> [Exercise description] An image-free reproduction of the data below is needed: print it exactly.

> [Data excerpt]
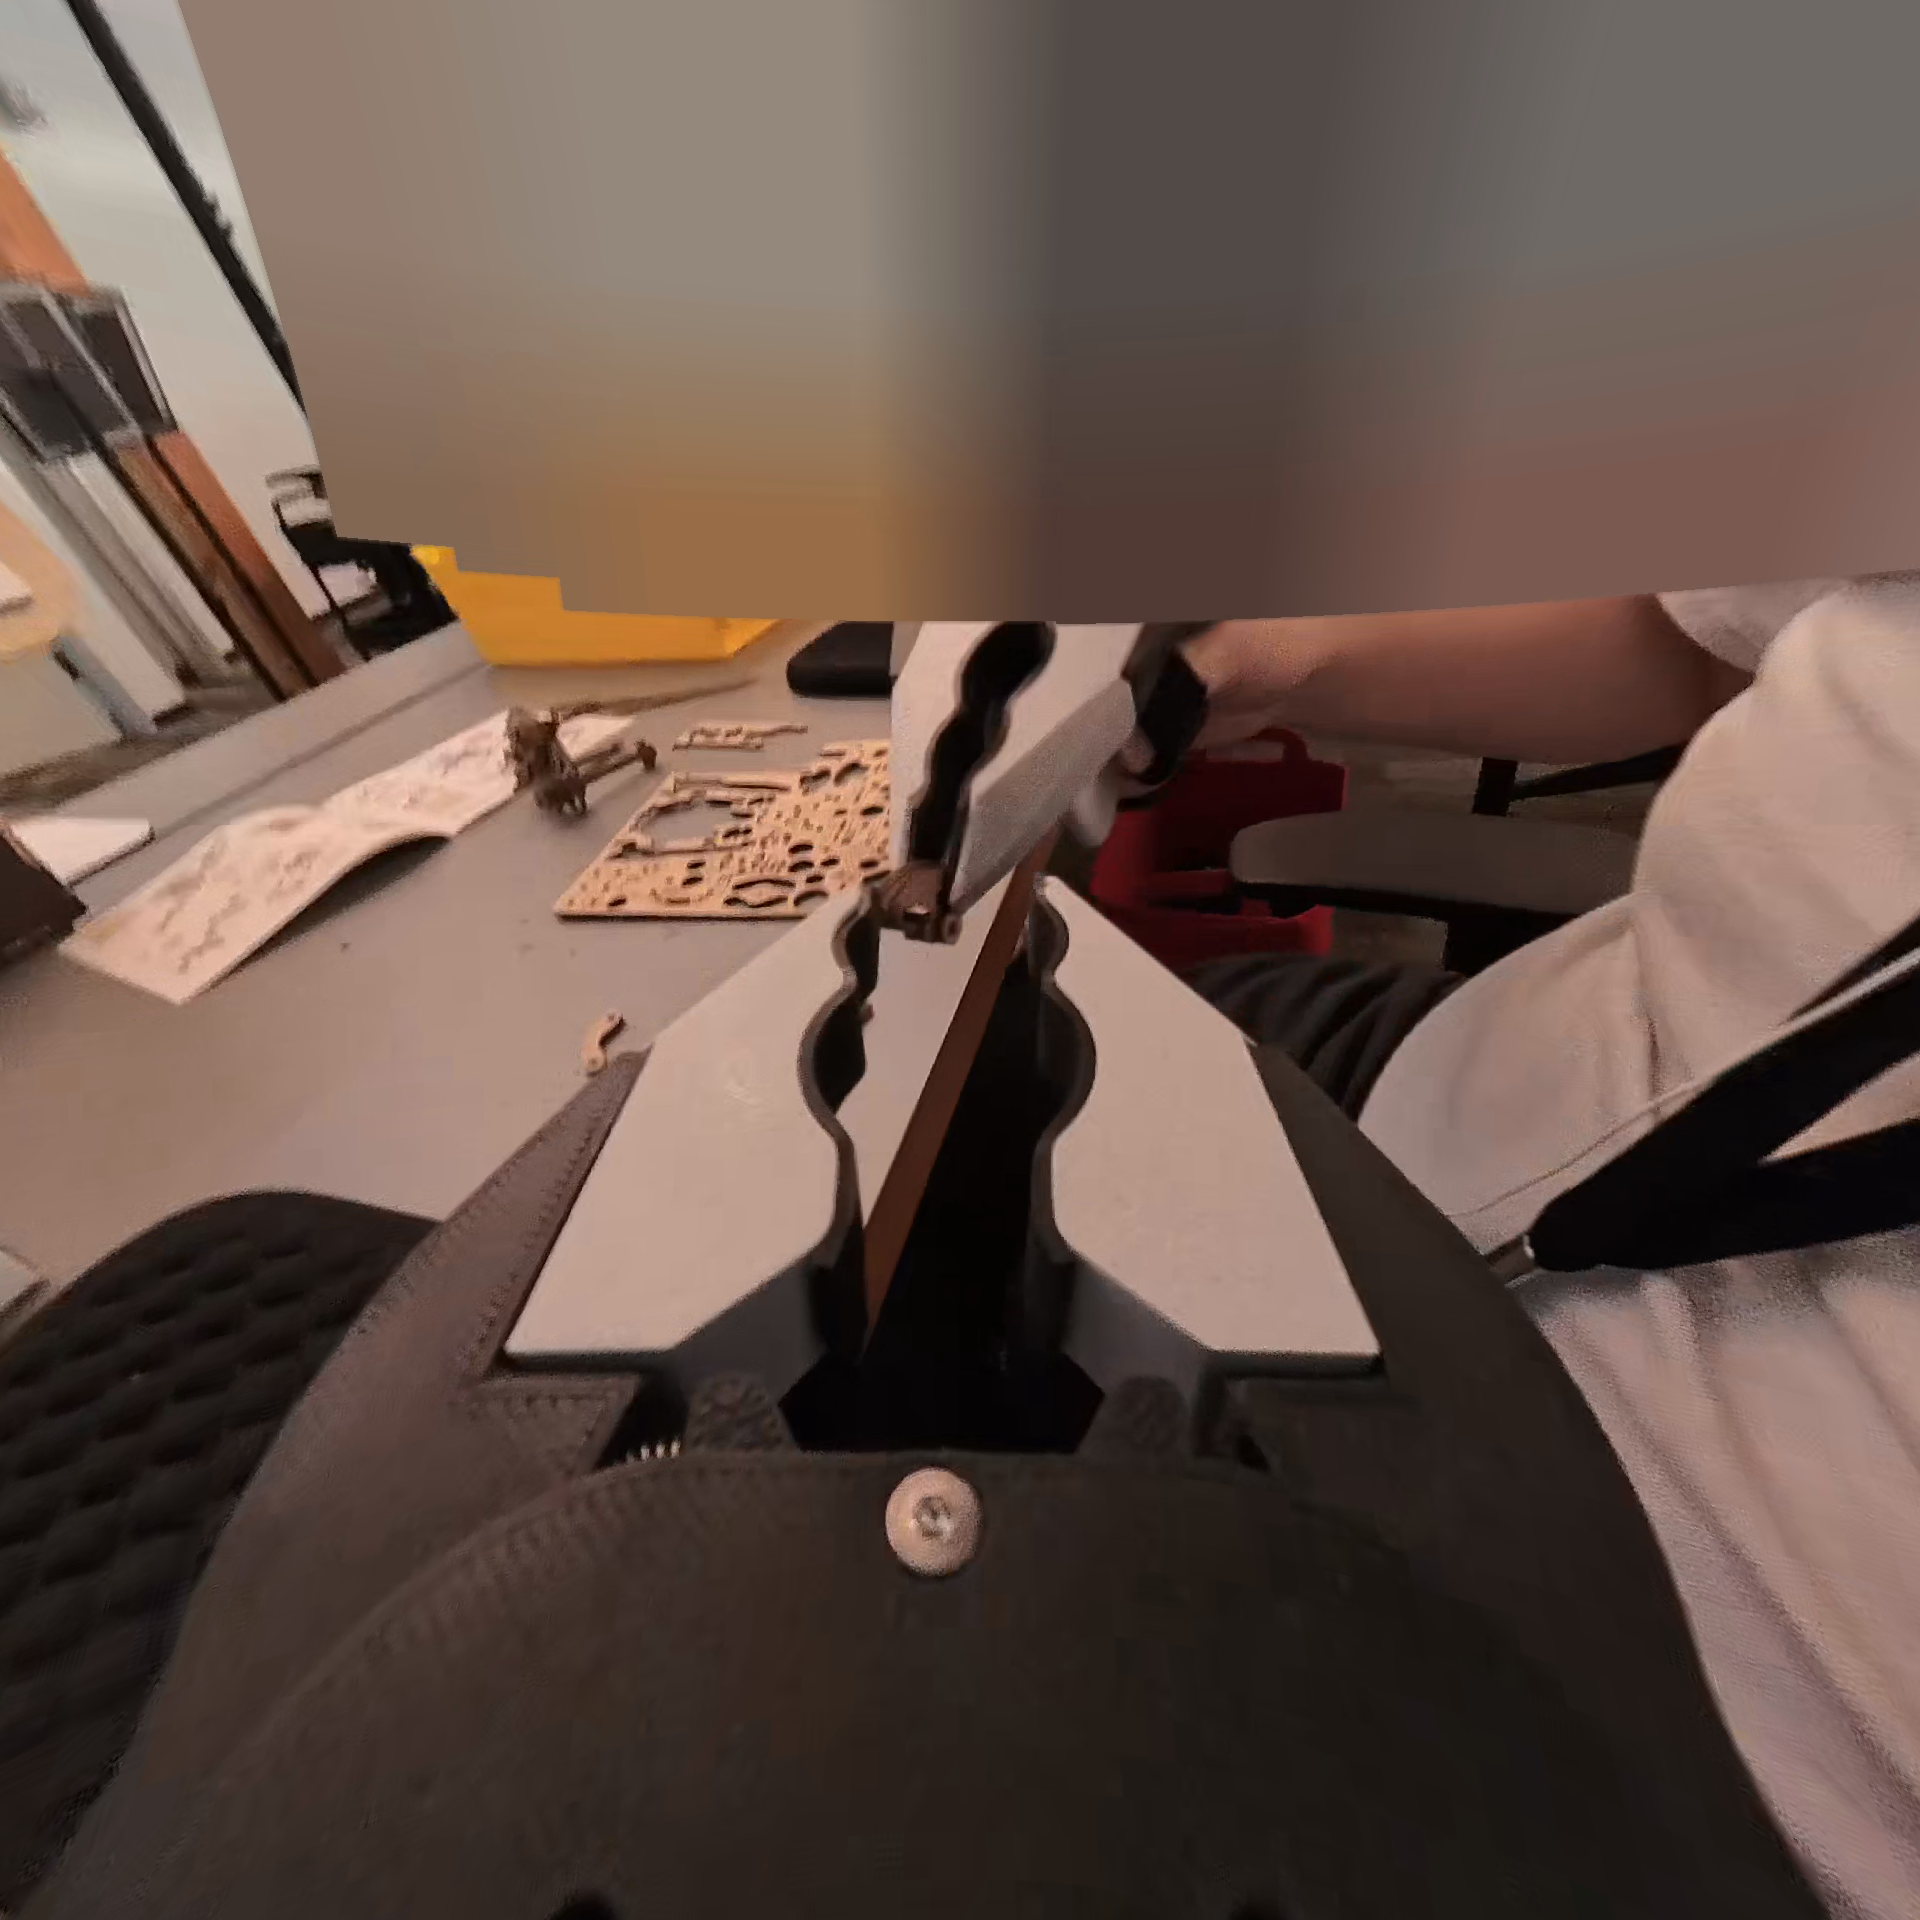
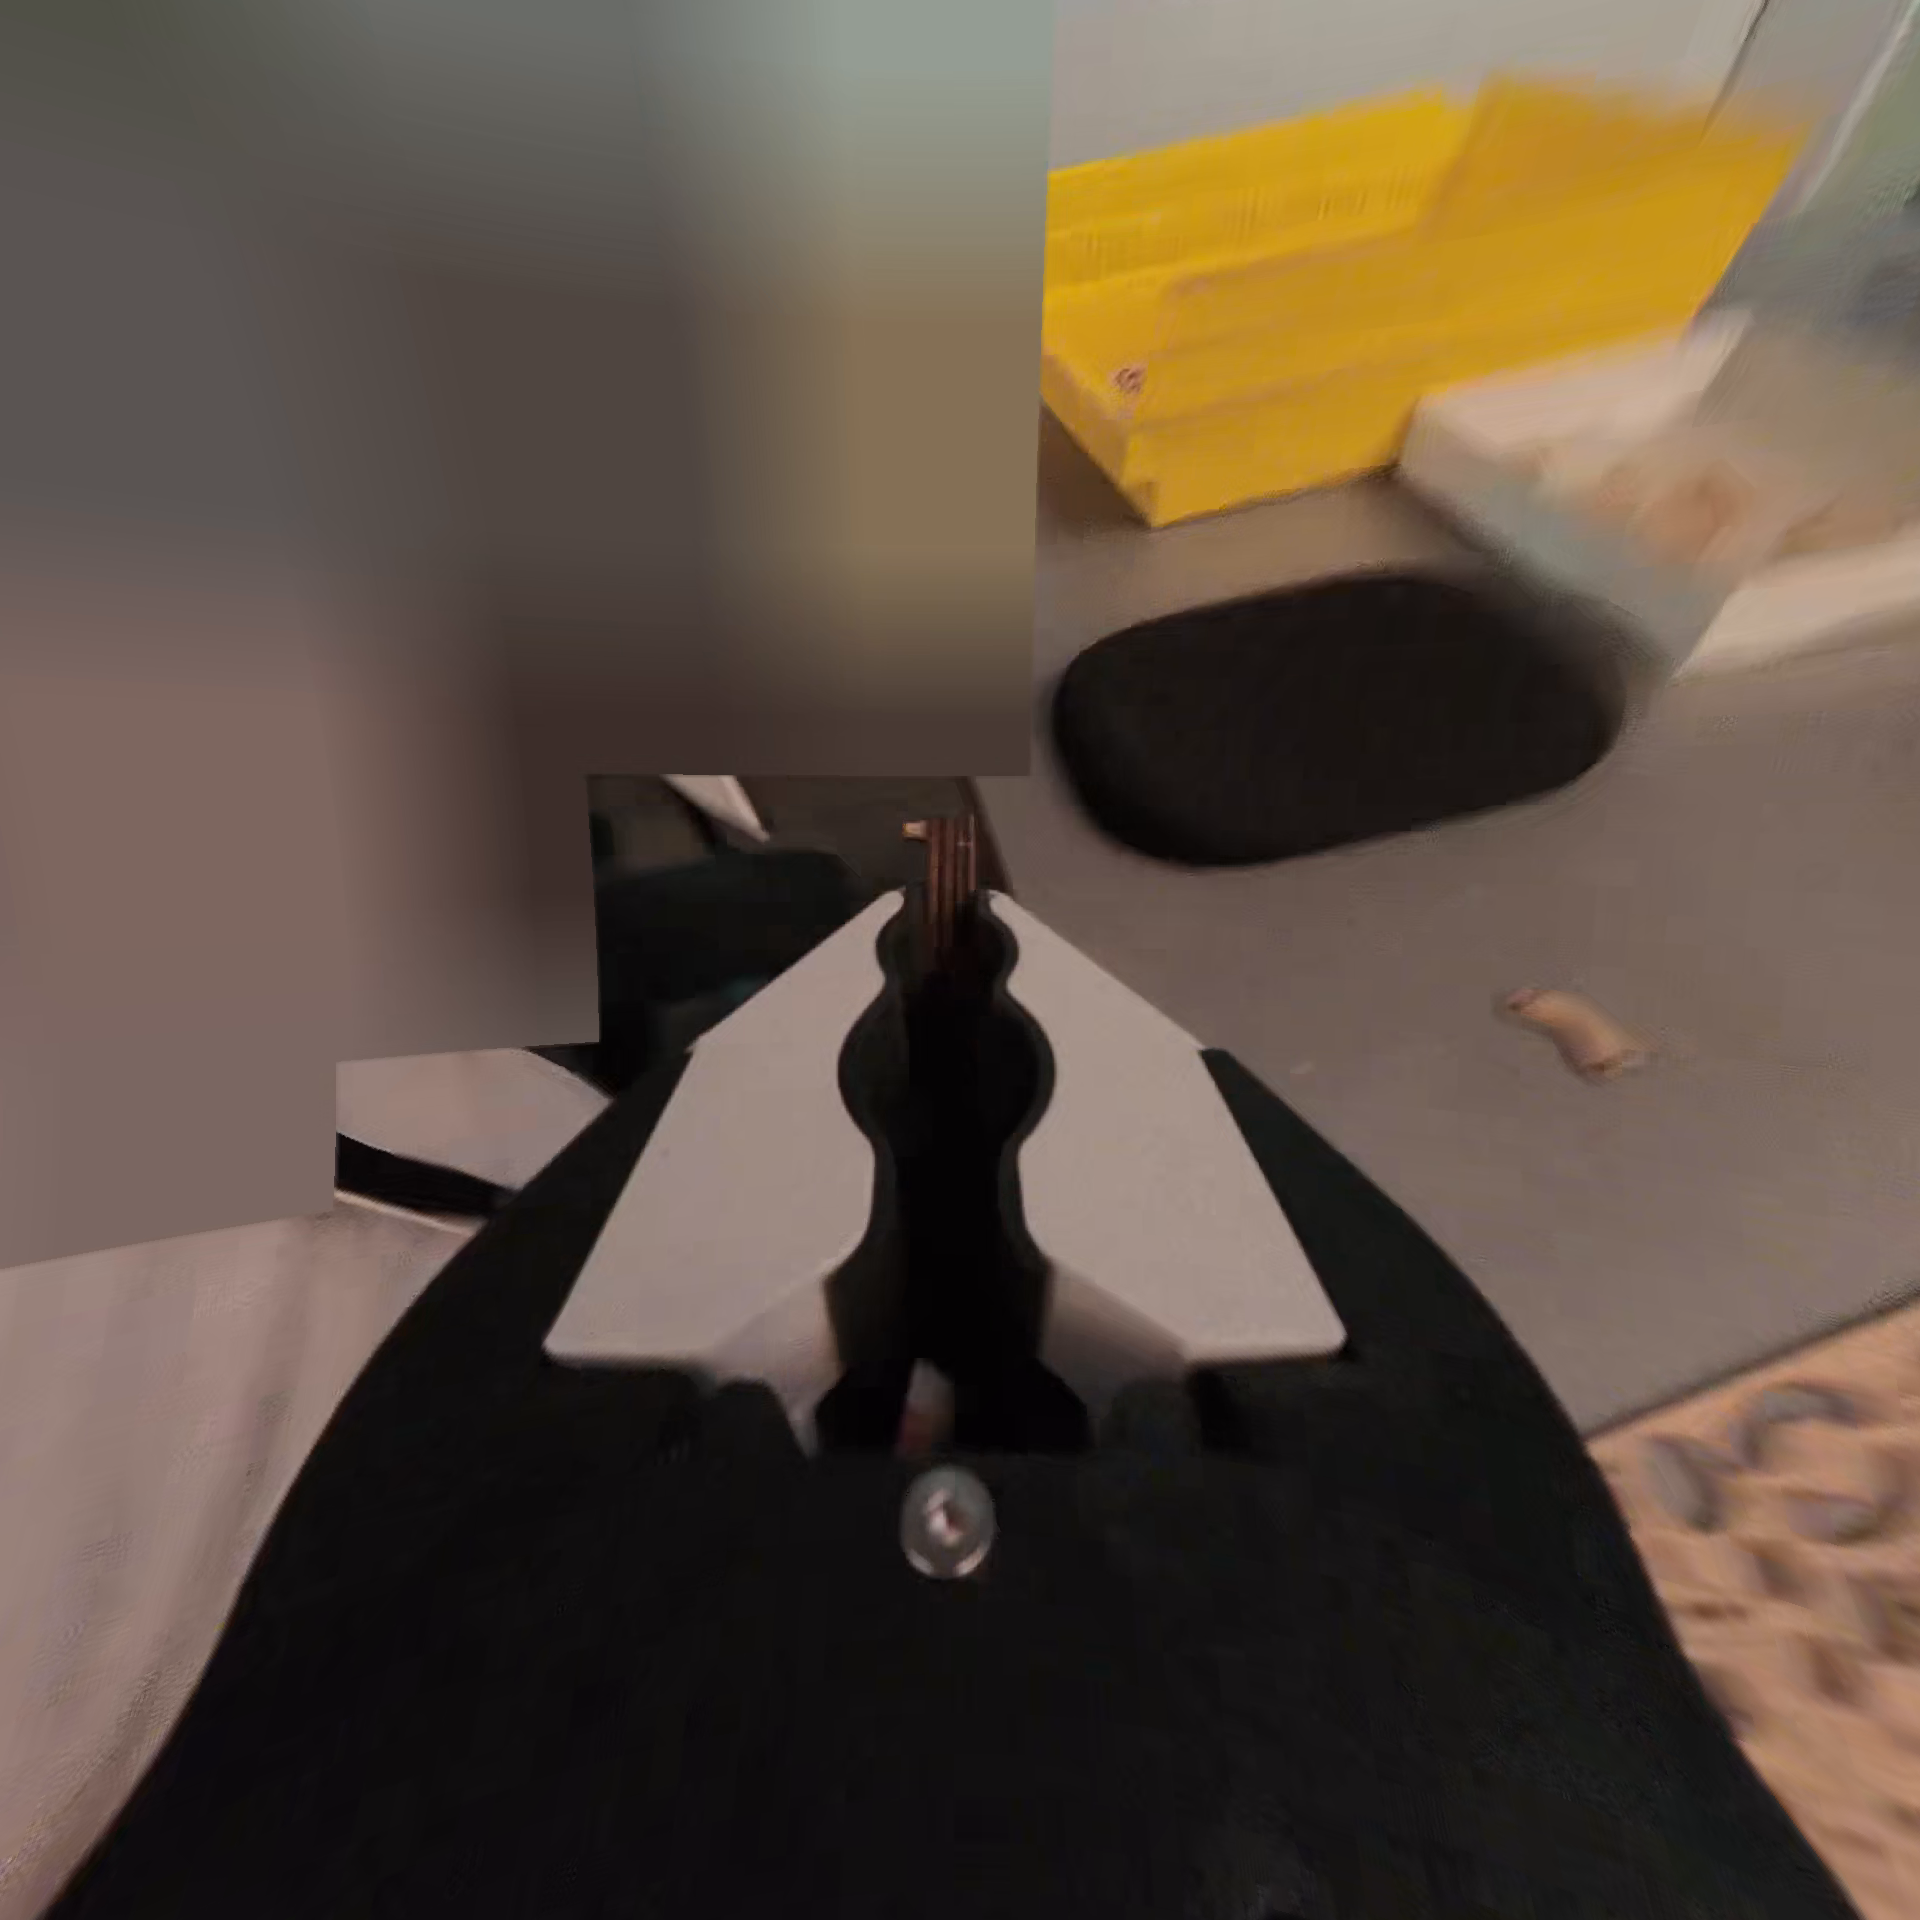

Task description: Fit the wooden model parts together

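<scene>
My left gripper [image 1: 956, 899] has a thin brown wooden panel [image 1: 951, 1091] between its grey fingers. The panel shows edge-on and slants from the base of the left finger to the tip of the right one. The jaws stand a little apart around it. My right gripper [image 2: 940, 902] is shut on a small dark layered wooden part [image 2: 943, 862] that sticks out past its tips. In the left wrist view the right gripper [image 1: 925, 920] comes down from above. It holds that part [image 1: 914, 916] against the left gripper's tips, beside the panel's top end.
On the grey table [image 1: 364, 1039] lie a punched-out wooden sheet [image 1: 748, 831], an open instruction booklet [image 1: 312, 842], a partly built model [image 1: 561, 758] and a loose piece [image 1: 603, 1039]. A black pouch [image 2: 1340, 717] and yellow bins [image 2: 1299, 312] stand farther back. A person's white shirt [image 1: 1714, 1039] is close on the right.
</scene>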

> [Reply to the exercise]
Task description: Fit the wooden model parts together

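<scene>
My left gripper [image 1: 956, 899] has a thin brown wooden panel [image 1: 951, 1091] between its grey fingers. The panel shows edge-on and slants from the base of the left finger to the tip of the right one. The jaws stand a little apart around it. My right gripper [image 2: 940, 902] is shut on a small dark layered wooden part [image 2: 943, 862] that sticks out past its tips. In the left wrist view the right gripper [image 1: 925, 920] comes down from above. It holds that part [image 1: 914, 916] against the left gripper's tips, beside the panel's top end.
On the grey table [image 1: 364, 1039] lie a punched-out wooden sheet [image 1: 748, 831], an open instruction booklet [image 1: 312, 842], a partly built model [image 1: 561, 758] and a loose piece [image 1: 603, 1039]. A black pouch [image 2: 1340, 717] and yellow bins [image 2: 1299, 312] stand farther back. A person's white shirt [image 1: 1714, 1039] is close on the right.
</scene>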

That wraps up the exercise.